Je pense l’avoir déjà écrit, l’Union européenne a signé des traités de libre échange avec la face pacifique de l’Amérique latine dans le plus grand silence (l’Equateur de Correa a tardé un peu à s’aligner mais a signé).
Voilà qu’à présent, le traité depuis longtemps en négociation avec le Mercosur (la face atlantique de l’Amérique latine) sort de l’ombre sous pression des dirigeants agricoles paysans.
J’étais en Argentine au moment où, Macri, le président de ce pays, rencontrait Macron à Paris. Les journaux argentins ont donné deux versions de la rencontre : en public Macron a refusé de plier devant les exigences de Macri, au nom de la défense des agriculteurs français, mais en privé il aurait donné des gages.
Il se trouve que les politiques des deux présidents se ressemblent comme deux gouttes d’eau : attaque contre les droits des travailleurs (ce qui a causé une manif monstre le 21 février), attaque en règle contre les retraites, attaque en règle contre les salaires donc un pays où l’inflation a été de 26% l’an dernier. Janvier et Février sont les mois des vacances scolaires d’été aussi les enseignants ont promis une rentrée chaude.
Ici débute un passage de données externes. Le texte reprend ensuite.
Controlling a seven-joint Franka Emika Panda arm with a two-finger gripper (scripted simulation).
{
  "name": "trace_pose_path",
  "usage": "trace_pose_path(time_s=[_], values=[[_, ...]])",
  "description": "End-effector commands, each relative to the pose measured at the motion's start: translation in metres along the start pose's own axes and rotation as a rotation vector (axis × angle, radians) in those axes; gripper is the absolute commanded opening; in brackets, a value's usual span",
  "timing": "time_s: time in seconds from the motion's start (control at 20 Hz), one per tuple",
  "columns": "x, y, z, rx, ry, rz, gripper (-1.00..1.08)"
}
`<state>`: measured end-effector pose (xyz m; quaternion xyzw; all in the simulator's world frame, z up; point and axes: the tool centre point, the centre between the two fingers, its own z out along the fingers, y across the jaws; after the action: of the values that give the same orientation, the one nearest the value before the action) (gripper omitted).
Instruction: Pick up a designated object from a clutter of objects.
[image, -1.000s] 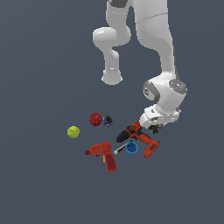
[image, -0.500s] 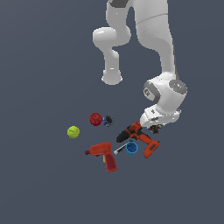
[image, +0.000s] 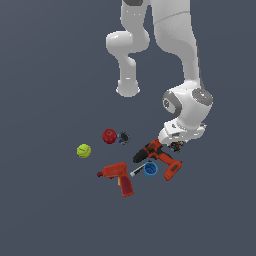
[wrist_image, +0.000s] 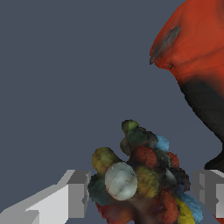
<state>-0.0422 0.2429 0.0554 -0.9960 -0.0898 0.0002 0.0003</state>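
Note:
The designated object, a small dark lumpy cluster of red, blue, green and yellow beads (wrist_image: 144, 179), lies between my gripper's (wrist_image: 142, 194) two fingers in the wrist view. One finger (wrist_image: 78, 194) stands close against one side of it. The other finger (wrist_image: 212, 192) stands just off the other side. The jaws are open around the cluster. In the exterior view the gripper (image: 175, 145) is low over the floor at the right end of the clutter. The cluster (image: 175, 146) shows there as a dark speck under the hand.
A red-orange drill (image: 159, 157) lies right beside the gripper; its body fills a corner of the wrist view (wrist_image: 192, 48). A blue cup (image: 150, 169), a second drill (image: 119, 177), a red ball (image: 109, 135), a dark round thing (image: 123, 137) and a yellow-green ball (image: 83, 150) lie further left.

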Motion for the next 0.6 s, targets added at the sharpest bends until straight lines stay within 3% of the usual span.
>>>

La question agricole comporte deux volets : la viande et les céréales. Les conditions techniques font que dès 1900 l’Argentine est devenu un pays puissant financièrement en fournissant ces deux denrées surtout à la Grande Bretagne (il faut y ajouter la laine). La crise de 1929 a diminué la demande et l’Argentine a connu une première récession considérable. Mais les moyens techniques restaient en place pour alimenter les marchés dès qu’ils deviendraient solvables. Et aujourd'hui l'agriculture argentine représente 8,3% du PIB tandis qu'en France c'est 1,7% (sauf que la France exporte deux fois plus que l'Argentine).
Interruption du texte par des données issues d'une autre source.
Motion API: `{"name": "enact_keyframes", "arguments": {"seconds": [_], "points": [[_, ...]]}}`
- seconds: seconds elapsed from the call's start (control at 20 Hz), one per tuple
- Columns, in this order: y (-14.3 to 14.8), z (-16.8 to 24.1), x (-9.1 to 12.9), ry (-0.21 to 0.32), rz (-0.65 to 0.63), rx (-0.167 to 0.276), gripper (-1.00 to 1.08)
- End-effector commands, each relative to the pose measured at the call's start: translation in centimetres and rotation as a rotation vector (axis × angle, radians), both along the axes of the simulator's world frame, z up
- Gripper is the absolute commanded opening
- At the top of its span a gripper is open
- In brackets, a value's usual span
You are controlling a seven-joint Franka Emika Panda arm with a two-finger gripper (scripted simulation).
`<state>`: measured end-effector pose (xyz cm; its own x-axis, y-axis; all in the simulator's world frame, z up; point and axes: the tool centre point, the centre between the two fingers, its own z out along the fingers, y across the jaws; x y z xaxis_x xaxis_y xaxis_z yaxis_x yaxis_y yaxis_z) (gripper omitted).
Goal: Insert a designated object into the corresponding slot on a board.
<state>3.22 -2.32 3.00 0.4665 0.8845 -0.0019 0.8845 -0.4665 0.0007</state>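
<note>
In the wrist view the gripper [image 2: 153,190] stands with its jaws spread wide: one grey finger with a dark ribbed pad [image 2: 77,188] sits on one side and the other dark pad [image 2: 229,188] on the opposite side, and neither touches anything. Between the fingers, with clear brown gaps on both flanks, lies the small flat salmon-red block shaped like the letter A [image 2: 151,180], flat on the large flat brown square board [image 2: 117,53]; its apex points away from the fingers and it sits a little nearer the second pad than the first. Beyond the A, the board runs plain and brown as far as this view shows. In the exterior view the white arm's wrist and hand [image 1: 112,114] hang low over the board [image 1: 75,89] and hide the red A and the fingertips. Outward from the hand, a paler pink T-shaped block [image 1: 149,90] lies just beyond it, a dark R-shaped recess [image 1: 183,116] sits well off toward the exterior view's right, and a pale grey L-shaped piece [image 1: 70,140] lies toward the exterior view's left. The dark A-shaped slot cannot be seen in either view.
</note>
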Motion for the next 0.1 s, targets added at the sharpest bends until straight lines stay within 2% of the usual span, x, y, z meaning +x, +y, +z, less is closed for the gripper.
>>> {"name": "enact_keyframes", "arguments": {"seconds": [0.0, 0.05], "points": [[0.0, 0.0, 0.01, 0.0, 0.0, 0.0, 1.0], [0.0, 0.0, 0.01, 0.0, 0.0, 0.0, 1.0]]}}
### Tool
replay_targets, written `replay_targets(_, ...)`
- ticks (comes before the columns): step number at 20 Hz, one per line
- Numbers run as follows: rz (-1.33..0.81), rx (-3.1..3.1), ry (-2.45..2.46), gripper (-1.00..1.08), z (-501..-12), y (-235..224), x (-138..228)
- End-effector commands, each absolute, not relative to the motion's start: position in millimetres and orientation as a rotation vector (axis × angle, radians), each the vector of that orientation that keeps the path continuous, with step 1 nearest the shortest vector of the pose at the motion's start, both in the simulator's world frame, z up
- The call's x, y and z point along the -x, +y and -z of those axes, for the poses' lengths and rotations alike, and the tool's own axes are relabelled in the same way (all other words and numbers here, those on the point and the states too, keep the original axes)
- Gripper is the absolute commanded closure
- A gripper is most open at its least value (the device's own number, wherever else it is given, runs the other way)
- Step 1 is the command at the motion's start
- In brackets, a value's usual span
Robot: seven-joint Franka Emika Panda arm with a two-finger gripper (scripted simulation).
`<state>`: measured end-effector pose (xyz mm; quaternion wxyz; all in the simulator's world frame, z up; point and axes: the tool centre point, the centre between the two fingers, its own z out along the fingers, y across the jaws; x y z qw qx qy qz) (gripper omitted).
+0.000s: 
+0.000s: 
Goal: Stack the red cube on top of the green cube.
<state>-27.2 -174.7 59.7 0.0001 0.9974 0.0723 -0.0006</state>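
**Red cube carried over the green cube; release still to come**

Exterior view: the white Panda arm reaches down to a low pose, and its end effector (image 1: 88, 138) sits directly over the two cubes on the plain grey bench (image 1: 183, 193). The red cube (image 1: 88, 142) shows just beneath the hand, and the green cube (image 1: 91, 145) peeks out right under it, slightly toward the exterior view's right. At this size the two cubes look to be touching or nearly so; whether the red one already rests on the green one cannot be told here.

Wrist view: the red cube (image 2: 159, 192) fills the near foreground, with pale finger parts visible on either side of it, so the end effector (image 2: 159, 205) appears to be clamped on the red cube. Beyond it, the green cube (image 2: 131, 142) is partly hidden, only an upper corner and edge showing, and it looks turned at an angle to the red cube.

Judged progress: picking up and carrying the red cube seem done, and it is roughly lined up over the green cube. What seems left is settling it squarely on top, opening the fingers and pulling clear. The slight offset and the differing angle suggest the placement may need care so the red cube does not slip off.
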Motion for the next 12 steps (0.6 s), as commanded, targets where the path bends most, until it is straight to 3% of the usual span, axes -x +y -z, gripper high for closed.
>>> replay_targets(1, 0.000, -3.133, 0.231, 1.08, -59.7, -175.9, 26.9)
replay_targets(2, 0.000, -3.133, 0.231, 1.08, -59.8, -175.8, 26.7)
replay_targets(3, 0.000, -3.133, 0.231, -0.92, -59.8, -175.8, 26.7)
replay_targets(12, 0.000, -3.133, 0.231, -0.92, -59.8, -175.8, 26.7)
Pour comprendre voici quelques données : à l’échelle du pays, la taille moyenne est passée de 470 hectares en 1988, à 587 en 2002, et à 634 hectares par exploitation en 2008. Pour aujourd’hui je ne sais mais nous savons qu’elle a dû fortement augmenter.
Ceci étant, par rapport au Brésil, cette agriculture est fragile quant à l’accès à l’eau. Il suffit d’une sècheresse s’ajoutant aux habitudes climatiques, pour provoquer une crise agricole.
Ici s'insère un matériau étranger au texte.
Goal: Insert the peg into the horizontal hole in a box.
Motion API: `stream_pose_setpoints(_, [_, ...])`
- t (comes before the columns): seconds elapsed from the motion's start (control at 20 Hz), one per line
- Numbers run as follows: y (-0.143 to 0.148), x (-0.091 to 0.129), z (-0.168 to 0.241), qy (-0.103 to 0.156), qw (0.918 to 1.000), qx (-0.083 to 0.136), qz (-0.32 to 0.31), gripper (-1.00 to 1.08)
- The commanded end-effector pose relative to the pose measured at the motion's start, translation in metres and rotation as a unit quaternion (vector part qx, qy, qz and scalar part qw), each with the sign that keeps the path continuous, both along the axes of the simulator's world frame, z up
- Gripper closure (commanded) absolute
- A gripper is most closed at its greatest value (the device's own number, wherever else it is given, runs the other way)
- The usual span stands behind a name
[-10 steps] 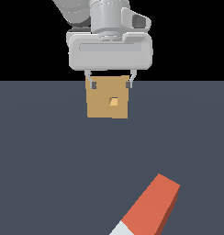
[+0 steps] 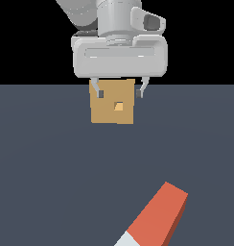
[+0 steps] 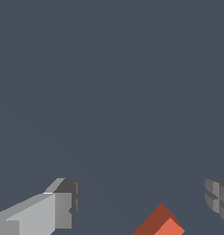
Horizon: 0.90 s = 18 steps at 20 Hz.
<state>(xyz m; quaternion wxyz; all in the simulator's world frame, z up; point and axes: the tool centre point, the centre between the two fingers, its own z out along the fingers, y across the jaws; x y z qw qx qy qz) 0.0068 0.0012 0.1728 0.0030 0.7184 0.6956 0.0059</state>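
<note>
The peg lies flat on the dark grey floor near the bottom of the exterior view, its long axis running diagonally: the orange-red end points up and toward the exterior view's right, while the pale grey-white end points down toward the left and runs off the frame edge. Well apart from it, farther back, sits the tan box, its face turned toward the camera with the small, lighter square hole at the centre. The gripper hangs in front of the box's upper part, fingers spread wide with nothing between them; its fingertips overlap the box's top corners in this view, though contact cannot be judged. In the wrist view the two fingers stand far apart, and only the peg's orange-red end shows between them.
</note>
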Motion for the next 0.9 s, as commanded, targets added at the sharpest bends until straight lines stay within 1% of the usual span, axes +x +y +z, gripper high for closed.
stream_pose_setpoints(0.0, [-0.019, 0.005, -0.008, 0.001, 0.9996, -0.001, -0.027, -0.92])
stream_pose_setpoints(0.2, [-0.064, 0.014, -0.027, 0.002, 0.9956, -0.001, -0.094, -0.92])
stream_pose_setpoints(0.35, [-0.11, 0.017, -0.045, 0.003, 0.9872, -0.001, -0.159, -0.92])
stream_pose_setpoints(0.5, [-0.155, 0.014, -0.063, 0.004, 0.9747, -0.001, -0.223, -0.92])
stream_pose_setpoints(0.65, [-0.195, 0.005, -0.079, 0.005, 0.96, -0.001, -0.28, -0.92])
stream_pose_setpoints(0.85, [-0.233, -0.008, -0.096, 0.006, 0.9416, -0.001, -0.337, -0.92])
Et ce climat joue des mauvais tours à l’agriculture OGM. La région de Neuquén (Rio negro) est une des plus affectés par l’avancée de la désertification (mais c’est vrai aussi dans toute la Pampa et la région de Mendoza). Donc il s’agit de replanter en arbres pour au moins limiter l’avancée du désert sur une zone de plus d’un million d’hectares. Il avance de 650 000 hectares par an. Après des cultures OGM qui tuent la terre, le vent enlève le reste d’éléments utiles, et le désert devient irréversible.
A cause des OGMs il y aurait entre 500 000 et 600 000 hectares qui seraient devenues incultivables. Ailleurs comme à Mendoza le développement massif de la culture de la vigne a nécessité des piquets donc une déforestation d’algarrobos. En Patagonie au moment de l’explosion du commerce de la viande avec l’Angleterre il y a eu jusqu’à 22 millions de moutons qui ont provoqué des destructions qui font qu’aujourd’hui, le troupeau a été réduit de moitié.
La course à l’exploitation du bois n’est pas le moindre danger d’un équilibre fragile.
Tout comme les produits agricoles français déversés en Afrique tuent l’agriculture locale, les produits du Brésil et de l’Argentine vont tuer l’agriculture française au détriment de la vie locale de ces deux pays car on ne compte plus les victimes humaines des principes utilisés. Pour tout savoir sur les effets du glyphosate rien de tel que de regarder en Argentine (sur internet il y a plusieurs reportages). Ceci étant le soja transgénique produit dans les immenses plaines de ce pays servent à faire de la viande ailleurs que chez eux car pour la viande (je ne parle pas des poulets et porcs) les vastes espaces qu’ils possèdent les dispensent d’en servir à leurs bovins qui de ce fait sont plus bios que ceux de France.
Les vignerons ne semblent pas réagir or eux aussi risquent gros.